Depression and Dystopia

These stories set in a revamped future are the latest craze in the literary world; but these predictions are a pretty dire. Here are the most terrifying dystopias, ranked from least to most scary.

1. The Selection
Set in a future USA, now called Ilea after the 4th World War, it showcases a nation divided up into numbered castes that each have their own roles in society: ones are royalty and eights are starving labourers. Another dystopia where an affluent upper class oppresses the lower classes, this is a pretty sad situation but not nearly that awful.

2. Divergent
Society has been divided into five factions representing different aspects of human nature, and everyone must pledge loyalty to one. Those who don't fit neatly into one category are “divergent” and therefore dangerous.

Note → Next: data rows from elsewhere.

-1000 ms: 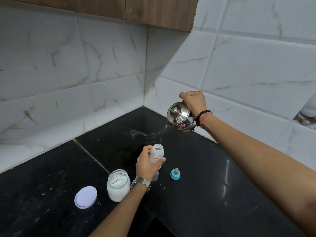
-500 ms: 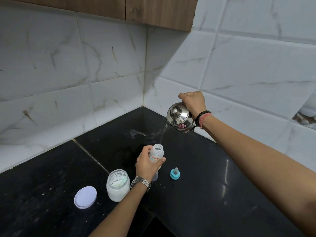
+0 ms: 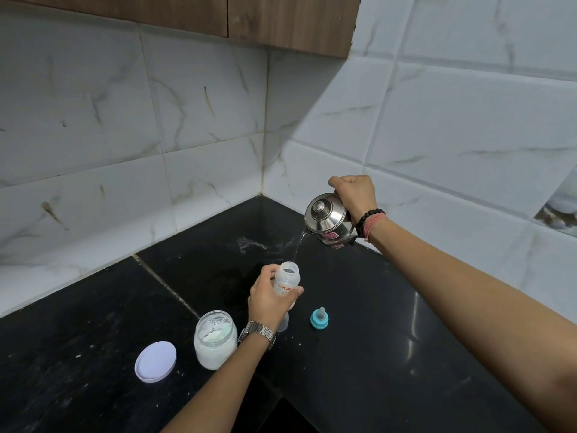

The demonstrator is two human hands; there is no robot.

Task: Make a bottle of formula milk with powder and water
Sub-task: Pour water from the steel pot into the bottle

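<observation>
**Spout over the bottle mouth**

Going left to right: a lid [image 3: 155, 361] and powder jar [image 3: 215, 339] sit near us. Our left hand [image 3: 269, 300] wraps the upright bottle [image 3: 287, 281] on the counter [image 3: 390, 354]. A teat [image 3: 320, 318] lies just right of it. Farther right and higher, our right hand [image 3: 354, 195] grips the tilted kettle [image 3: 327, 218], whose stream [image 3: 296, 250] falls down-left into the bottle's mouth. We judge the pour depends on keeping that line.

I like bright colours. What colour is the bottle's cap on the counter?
Teal-blue: the cap shows best in the head view.
</observation>
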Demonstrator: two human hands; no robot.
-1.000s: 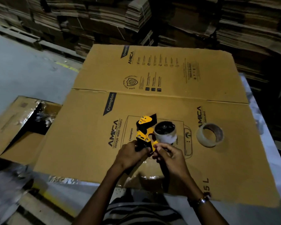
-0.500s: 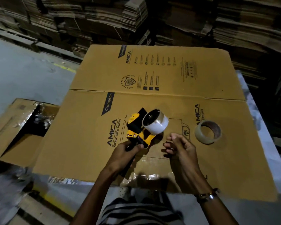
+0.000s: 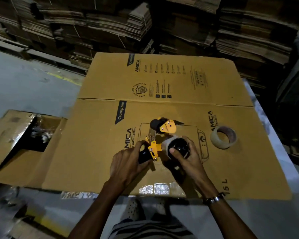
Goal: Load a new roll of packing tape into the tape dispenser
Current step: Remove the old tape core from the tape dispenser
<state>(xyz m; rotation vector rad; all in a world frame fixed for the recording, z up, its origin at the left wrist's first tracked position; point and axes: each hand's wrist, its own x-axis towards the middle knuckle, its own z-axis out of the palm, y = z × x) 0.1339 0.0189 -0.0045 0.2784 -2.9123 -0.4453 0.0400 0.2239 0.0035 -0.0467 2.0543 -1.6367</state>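
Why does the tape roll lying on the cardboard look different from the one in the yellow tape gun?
The loose roll lies flat on the cardboard sheet, untouched; the mounted roll sits on the tape dispenser, under the right hand. The loose roll's middle is an open hole; the mounted roll's middle is filled by a black hub. The left hand holds the handle. Both are pale, clear-looking tape rings.
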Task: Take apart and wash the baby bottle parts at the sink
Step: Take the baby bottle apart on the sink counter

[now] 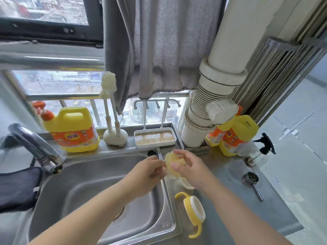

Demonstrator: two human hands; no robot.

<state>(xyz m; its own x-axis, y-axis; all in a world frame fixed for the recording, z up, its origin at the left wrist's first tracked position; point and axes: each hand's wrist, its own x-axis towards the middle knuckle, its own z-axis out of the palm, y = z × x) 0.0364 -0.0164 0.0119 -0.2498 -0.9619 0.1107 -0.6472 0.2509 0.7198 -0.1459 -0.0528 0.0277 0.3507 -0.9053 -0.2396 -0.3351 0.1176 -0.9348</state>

Each faction vies for more power, but as far as dystopia goes this isn't all that bad.

3. The Hunger Games
Pretty much the poster child for YA dystopia, this series has an oppressive dictatorship, the Capitol, forces every one of it’s ruled Districts to sacrifice one boy and one girl to engage in a televised, competitive fight to death. The more you read, the more awful it gets: starving commoners engage in backbreaking, low-paying work whilst the affluent Capitol residents lounge, watching District children die, and even those who win don't really get a happy ending.

4. The Giver
A world free from all suffering and pain, all people equal and hatred nonexistent, there are no lies nor is there any ambiguity. But here’s the clincher: no-one feels any emotion because “the Community” has such a rigid system that all joy, thrills and love have been engineered out of existence in favour of a vapid tranquility. Euthanasia is part of life, as is a lack of creativity: the more you think about it, the creepier it gets.

5. Matched
A world where authority dictates every aspect of citizen’s lives, from what you wear and where you work to who you can marry: teenagers are “matched” to their mates in a ceremony, and at the age of 80 every citizen is calmly killed off. Culture has been “de-cluttered”; there are only 100 Songs, 100 books and 100 paintings left on Earth. Again, an oddly blank existence with the added control of every aspect of everyone’s lives- depressing, much?

6. Delirium
In a future where love is considered an illness and a procedure called the Cure is administered to prevent anyone from ever falling in love before matching them with their future husband or wife (sound familiar?), religion has been revamped to worship Science and Order, those who do catch “deliria” of love are driven to kill themselves. Not horrific enough for you?

7. Cinder
Set in a futuristic Beijing, where the moon has been colonised and this nation of Luna has a longstanding rivalry with the “Earth countries”, which themselves face crumbling empires and shifting allegiances. Cyborgs are slaves which are par for the course, there’s a seemingly incurable plague that spreads from the lunar refugees fleeing their evil, genocidal queen. A commentary on social and racial divides that is a retelling of Cinderella, this is a dystopia equal parts interesting and terrifying.

8. Uglies
A world where your sixteenth birthday brings aesthetic perception via an operation to erase all your flaws- transforming you from an “Ugly” to a “Pretty”, and catapulting you to a high-tech paradise where your only real job is to look good and have fun. The concept of having everyone forcefully look supermodel gorgeous is kind of creepy and individuality-robbing in itself, but protagonist Tally discovers there’s an even uglier side to the world of pretties. This gets more and more horrific as it progresses.
9. Legend
The year 2130, following societal and economic cataclysm, the western USA becomes a separate nation from the East. In this waitron nation, most of the citizens are crowded in slums  and suffering from outbreaks of plague. To separate those worthy of an education from the weak, all children are subject to the Trial, an exam that determines whether you will have a life of service and privilege or be tossed into a labour camp for extermination. Terrifying in all its aspects, this is a future none of us want to witness.

10. The Maze Runner
When all of Earth is devastated by a “Sun Flares” slamming into the planet, making countless miles wasteland and killing millions, and succeeded by a sickness called the Flare that drove most of those crazy, making them lose their humanity. All the unaffected children remaining are pushed into a n underground maze designed to test their skills, leaving only the fittest to survive and emerge to save the world. This is the darkest YA view of the future on this list, leaving barely any life in our world.